- [What the exercise asks]
Starting from the first line, transcribe the whole listing exactly.

- [Dataset extract]
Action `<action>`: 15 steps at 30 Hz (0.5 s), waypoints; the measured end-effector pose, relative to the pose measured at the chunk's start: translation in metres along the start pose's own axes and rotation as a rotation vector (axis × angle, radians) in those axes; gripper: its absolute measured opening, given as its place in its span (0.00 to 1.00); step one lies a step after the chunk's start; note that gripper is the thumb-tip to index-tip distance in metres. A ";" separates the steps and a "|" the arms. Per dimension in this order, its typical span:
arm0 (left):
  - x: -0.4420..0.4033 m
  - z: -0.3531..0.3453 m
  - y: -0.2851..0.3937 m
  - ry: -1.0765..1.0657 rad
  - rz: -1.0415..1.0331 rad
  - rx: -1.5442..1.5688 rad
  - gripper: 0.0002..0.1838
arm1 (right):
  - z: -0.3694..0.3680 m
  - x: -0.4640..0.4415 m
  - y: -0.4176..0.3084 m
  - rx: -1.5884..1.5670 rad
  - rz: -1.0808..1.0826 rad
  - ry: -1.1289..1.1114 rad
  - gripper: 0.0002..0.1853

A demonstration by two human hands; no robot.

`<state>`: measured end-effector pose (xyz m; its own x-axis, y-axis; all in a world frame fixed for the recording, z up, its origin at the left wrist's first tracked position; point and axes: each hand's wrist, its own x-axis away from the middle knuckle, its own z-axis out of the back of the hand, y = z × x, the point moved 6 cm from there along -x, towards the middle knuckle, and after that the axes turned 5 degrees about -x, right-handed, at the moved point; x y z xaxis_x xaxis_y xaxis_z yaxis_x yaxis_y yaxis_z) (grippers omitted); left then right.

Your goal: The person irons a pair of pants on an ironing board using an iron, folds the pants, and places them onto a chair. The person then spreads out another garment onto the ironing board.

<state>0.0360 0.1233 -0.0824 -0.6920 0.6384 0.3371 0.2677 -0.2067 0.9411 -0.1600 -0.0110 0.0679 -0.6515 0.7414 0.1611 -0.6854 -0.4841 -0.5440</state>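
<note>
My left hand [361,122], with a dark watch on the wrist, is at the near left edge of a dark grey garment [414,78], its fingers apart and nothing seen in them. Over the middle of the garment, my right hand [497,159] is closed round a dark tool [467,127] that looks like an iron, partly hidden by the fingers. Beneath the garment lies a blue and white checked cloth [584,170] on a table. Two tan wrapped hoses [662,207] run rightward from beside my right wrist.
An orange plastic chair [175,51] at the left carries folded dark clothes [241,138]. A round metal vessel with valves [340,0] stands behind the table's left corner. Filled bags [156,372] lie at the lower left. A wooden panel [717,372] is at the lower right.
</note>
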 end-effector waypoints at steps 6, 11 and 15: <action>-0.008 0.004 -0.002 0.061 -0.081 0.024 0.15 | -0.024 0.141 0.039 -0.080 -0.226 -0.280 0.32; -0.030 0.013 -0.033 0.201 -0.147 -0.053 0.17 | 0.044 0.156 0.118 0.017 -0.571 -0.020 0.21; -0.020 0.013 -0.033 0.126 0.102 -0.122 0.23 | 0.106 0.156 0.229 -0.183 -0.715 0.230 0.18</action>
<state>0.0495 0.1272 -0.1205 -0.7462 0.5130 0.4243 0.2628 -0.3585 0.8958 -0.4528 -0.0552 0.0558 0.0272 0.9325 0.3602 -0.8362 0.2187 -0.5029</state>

- [Expected answer]
Action `<action>`: 15 steps at 30 Hz (0.5 s), waypoints; the measured end-effector pose, relative to the pose measured at the chunk's start: translation in metres along the start pose's own axes and rotation as a rotation vector (axis × angle, radians) in those axes; gripper: its absolute measured opening, given as its place in its span (0.00 to 1.00); step one lies a step after the chunk's start; note that gripper is the thumb-tip to index-tip distance in metres. A ";" separates the steps and a "|" the arms. Per dimension in this order, its typical span:
arm0 (left):
  - x: -0.4420..0.4033 m
  - z: -0.3531..0.3453 m
  - y: -0.2851..0.3937 m
  - ry: -1.0765..1.0657 rad
  - rz: -1.0415..1.0331 rad
  - rx: -1.5442..1.5688 rad
  - gripper: 0.0002..0.1838
arm1 (right):
  - z: -0.3694..0.3680 m
  - x: -0.4640..0.4415 m
  - y: -0.4176..0.3084 m
  - rx: -1.5884..1.5670 rad
  - rz: -1.0808..1.0826 rad
  - ry: -1.1289..1.1114 rad
  - gripper: 0.0002..0.1853

A demonstration by two human hands; no robot.

`<state>`: measured end-effector pose (xyz m; its own x-axis, y-axis; all in a world frame fixed for the recording, z up, its origin at the left wrist's first tracked position; point and axes: each hand's wrist, its own x-axis away from the middle knuckle, its own z-axis out of the back of the hand, y = z × x, the point moved 6 cm from there along -x, towards the middle knuckle, and after that the axes turned 5 degrees about -x, right-handed, at the moved point; x y z xaxis_x xaxis_y xaxis_z yaxis_x yaxis_y yaxis_z) (grippers omitted); left then right.

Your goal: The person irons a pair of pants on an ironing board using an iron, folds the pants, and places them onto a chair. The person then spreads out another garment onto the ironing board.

<state>0.0360 0.1233 -0.0824 -0.6920 0.6384 0.3371 0.2677 -0.2067 0.9411 -0.1600 -0.0110 0.0679 -0.6515 0.7414 0.1611 -0.6854 -0.4841 -0.5440</state>
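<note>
My left hand [361,122], with a dark watch on the wrist, is at the near left edge of a dark grey garment [414,78], its fingers apart and nothing seen in them. Over the middle of the garment, my right hand [497,159] is closed round a dark tool [467,127] that looks like an iron, partly hidden by the fingers. Beneath the garment lies a blue and white checked cloth [584,170] on a table. Two tan wrapped hoses [662,207] run rightward from beside my right wrist.
An orange plastic chair [175,51] at the left carries folded dark clothes [241,138]. A round metal vessel with valves [340,0] stands behind the table's left corner. Filled bags [156,372] lie at the lower left. A wooden panel [717,372] is at the lower right.
</note>
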 end-effector waypoints at steps 6, 11 and 15: <action>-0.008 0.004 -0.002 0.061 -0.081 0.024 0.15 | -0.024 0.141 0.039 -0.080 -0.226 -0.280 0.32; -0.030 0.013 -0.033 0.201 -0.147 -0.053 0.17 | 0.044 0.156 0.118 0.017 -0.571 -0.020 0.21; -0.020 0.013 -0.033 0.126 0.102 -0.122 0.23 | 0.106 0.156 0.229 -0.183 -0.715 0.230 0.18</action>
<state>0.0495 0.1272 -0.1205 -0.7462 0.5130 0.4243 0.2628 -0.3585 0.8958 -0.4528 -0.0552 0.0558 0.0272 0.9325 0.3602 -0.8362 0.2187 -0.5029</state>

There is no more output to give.